Le troisième fabricant mondial de serveurs quitte la Chine pour mieux sécuriser ses produits contre l’espionnage

En octobre 2018, Bloomberg a sorti un article ayant trait à des allégations d’espionnage mettant la Chine sur le devant de la scène. Dans les grandes lignes, les Chinois seraient ainsi parvenus à infiltrer la chaîne qui approvisionne plus de 30 grandes compagnies américaines (y compris Apple et Amazon) et même des organismes d’État (comme la CIA), aux fins d’espionnage.
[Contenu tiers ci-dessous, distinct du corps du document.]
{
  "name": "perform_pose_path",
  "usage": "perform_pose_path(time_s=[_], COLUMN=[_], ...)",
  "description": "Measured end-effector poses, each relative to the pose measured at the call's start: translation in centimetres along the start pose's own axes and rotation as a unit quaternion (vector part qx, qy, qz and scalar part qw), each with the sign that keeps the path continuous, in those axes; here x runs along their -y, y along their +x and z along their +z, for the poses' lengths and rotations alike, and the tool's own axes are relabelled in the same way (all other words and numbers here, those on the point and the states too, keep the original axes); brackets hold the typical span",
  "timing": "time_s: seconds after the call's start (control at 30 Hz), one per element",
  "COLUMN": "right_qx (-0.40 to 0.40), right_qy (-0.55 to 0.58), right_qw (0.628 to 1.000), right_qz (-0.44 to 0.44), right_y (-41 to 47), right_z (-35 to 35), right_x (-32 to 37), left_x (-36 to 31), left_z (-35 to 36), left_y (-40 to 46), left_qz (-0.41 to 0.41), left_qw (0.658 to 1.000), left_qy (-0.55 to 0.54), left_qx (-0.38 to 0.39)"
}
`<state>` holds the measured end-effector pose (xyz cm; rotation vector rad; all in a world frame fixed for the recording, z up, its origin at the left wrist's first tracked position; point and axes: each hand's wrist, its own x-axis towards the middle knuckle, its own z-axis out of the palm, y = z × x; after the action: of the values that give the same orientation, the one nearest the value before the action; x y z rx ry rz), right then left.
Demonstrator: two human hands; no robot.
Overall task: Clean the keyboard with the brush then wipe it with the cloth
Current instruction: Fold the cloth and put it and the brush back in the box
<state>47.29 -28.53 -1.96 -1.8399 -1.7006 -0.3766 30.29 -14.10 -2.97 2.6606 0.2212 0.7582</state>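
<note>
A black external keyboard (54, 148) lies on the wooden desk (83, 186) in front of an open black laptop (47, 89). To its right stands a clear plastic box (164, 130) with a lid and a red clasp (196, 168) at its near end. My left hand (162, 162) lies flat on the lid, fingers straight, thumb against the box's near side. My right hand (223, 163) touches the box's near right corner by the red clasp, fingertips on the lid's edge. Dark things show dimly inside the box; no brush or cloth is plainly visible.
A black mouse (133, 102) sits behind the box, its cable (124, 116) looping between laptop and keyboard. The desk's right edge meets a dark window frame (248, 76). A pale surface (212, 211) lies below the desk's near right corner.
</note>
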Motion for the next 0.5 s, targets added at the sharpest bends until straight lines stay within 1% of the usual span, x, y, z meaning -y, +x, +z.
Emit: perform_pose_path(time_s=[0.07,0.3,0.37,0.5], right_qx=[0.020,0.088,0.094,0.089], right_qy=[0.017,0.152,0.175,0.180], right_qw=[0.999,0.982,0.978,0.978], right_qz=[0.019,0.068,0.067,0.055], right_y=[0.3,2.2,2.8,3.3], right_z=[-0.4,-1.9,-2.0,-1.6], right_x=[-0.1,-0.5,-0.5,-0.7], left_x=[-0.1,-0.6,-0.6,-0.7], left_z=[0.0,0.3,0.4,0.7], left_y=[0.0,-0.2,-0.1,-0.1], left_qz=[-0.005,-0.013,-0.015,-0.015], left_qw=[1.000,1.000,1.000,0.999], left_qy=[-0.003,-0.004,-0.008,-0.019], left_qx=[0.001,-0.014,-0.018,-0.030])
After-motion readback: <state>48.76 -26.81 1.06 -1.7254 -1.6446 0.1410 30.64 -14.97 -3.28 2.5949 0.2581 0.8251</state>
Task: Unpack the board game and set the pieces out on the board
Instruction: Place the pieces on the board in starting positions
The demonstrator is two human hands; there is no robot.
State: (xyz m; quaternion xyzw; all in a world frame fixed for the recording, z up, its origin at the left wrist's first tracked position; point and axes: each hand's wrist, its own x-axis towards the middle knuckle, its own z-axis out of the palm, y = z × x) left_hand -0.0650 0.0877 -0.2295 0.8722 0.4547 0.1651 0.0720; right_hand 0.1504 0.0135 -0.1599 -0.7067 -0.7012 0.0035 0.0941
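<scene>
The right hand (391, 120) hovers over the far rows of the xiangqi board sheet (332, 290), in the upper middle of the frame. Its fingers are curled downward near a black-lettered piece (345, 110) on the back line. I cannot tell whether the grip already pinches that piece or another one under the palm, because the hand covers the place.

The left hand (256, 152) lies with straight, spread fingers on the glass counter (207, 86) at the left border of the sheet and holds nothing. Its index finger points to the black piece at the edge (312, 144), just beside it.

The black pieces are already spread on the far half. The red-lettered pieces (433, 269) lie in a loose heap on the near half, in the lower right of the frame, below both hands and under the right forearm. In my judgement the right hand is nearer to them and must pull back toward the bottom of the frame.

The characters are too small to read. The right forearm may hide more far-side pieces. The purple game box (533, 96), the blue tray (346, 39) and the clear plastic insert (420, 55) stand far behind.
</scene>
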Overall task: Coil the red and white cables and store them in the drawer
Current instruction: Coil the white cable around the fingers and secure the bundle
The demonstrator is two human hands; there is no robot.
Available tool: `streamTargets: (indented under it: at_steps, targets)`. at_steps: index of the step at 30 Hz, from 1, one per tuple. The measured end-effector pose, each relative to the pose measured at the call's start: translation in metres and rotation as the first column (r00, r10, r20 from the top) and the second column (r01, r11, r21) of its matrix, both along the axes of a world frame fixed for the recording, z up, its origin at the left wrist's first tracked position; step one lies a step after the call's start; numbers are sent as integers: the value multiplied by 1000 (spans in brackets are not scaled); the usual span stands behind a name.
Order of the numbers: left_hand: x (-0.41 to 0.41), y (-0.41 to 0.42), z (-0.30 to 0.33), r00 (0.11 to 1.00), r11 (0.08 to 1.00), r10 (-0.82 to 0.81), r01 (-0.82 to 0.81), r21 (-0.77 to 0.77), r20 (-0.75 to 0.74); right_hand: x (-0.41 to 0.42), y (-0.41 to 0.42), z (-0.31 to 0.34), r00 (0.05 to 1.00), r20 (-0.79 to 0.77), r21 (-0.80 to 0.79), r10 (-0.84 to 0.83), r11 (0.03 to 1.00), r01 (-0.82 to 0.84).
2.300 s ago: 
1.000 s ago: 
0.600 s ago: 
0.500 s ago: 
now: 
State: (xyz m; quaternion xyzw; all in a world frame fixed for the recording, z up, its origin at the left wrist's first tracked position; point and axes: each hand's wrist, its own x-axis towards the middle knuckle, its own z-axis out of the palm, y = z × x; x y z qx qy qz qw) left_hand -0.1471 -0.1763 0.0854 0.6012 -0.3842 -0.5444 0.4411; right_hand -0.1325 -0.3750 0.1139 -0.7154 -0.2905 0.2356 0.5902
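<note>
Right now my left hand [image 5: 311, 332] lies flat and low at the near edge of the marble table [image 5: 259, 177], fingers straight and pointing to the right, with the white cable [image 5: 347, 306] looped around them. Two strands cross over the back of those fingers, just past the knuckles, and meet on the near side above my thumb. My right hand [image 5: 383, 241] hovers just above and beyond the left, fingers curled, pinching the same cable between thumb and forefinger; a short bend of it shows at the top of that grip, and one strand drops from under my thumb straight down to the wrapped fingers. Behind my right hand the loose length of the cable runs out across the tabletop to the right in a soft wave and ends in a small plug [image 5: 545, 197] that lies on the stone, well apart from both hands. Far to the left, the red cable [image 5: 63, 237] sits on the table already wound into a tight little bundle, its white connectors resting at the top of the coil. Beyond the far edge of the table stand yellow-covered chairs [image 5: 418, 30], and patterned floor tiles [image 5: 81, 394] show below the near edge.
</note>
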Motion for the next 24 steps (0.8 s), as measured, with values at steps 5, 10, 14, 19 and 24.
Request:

Super Micro Computer, un fabricant de serveurs basé en Californie qui conçoit ses produits à destination du marché américain, à raison de 60% de son chiffre d’affaires, s’est retrouvé éclaboussé par cette affaire. Pour la simple raison que ses cartes-mères sont principalement manufacturées en Chine.

Un fabricant de cartes-mères quitte la Chine pour mieux sécuriser ses produits contre l'espionnage

Crédits Pixabay

En réponse à ces allégations et pour couvrir ses arrières, selon Appleinsider, Super Micro est actuellement en train de déménager ses affaires et compte bien quitter la Chine.

La Chine et les entreprises chinoises dans le collimateur

Toujours selon l’article de Bloomberg, les puces illicites implantées dans les cartes-mères des serveurs de Super Micro seraient capables d’ordonner aux ordinateurs de communiquer de manière furtive avec d’autres ordinateurs hors du système légitime et d’ainsi transmettre des données vitales.

En outre, elles embarqueraient des lignes de code capables d’interagir avec le fonctionnement des serveurs sur lesquels elles sont implantées en les préparant à accepter des modifications dans le système d’exploitation.

Ces puces pirates seraient ainsi implantées dans les cartes-mères manufacturées par des entreprises prestataires qui se trouvent en Chine, comme c’est le cas de Super Micro pour ses serveurs. Et comme on le sait, bon nombre de géants de la technologie se fournissent en Chine pour la fabrication de leurs composantes, ce qui fait poser la question de l’ampleur du phénomène dans le cas où ces allégations seraient bien fondées.

Super Micro va s’installer au Taïwan et grossir aux États-Unis

Pour se sortir de cette situation épineuse, selon le Nikkei Asian Review, le fabricant de serveurs a décidé de répondre positivement aux demandes de « clients américains, et en particulier des clients gouvernementaux de ne pas leur fournir de cartes-mères fabriquées en Chine pour des raisons de sécurité. »

Actuellement, l’entreprise compte développer ses activités à Taïwan (pour la précision, Super Micro est le troisième fabricant mondial de serveurs en volume après HP et Dell), notamment en construisant une installation qui lui coutera 65 millions de dollars. Elle compte également asseoir sa présence aux États-Unis en construisant un parc industriel dans la Silicon Valley.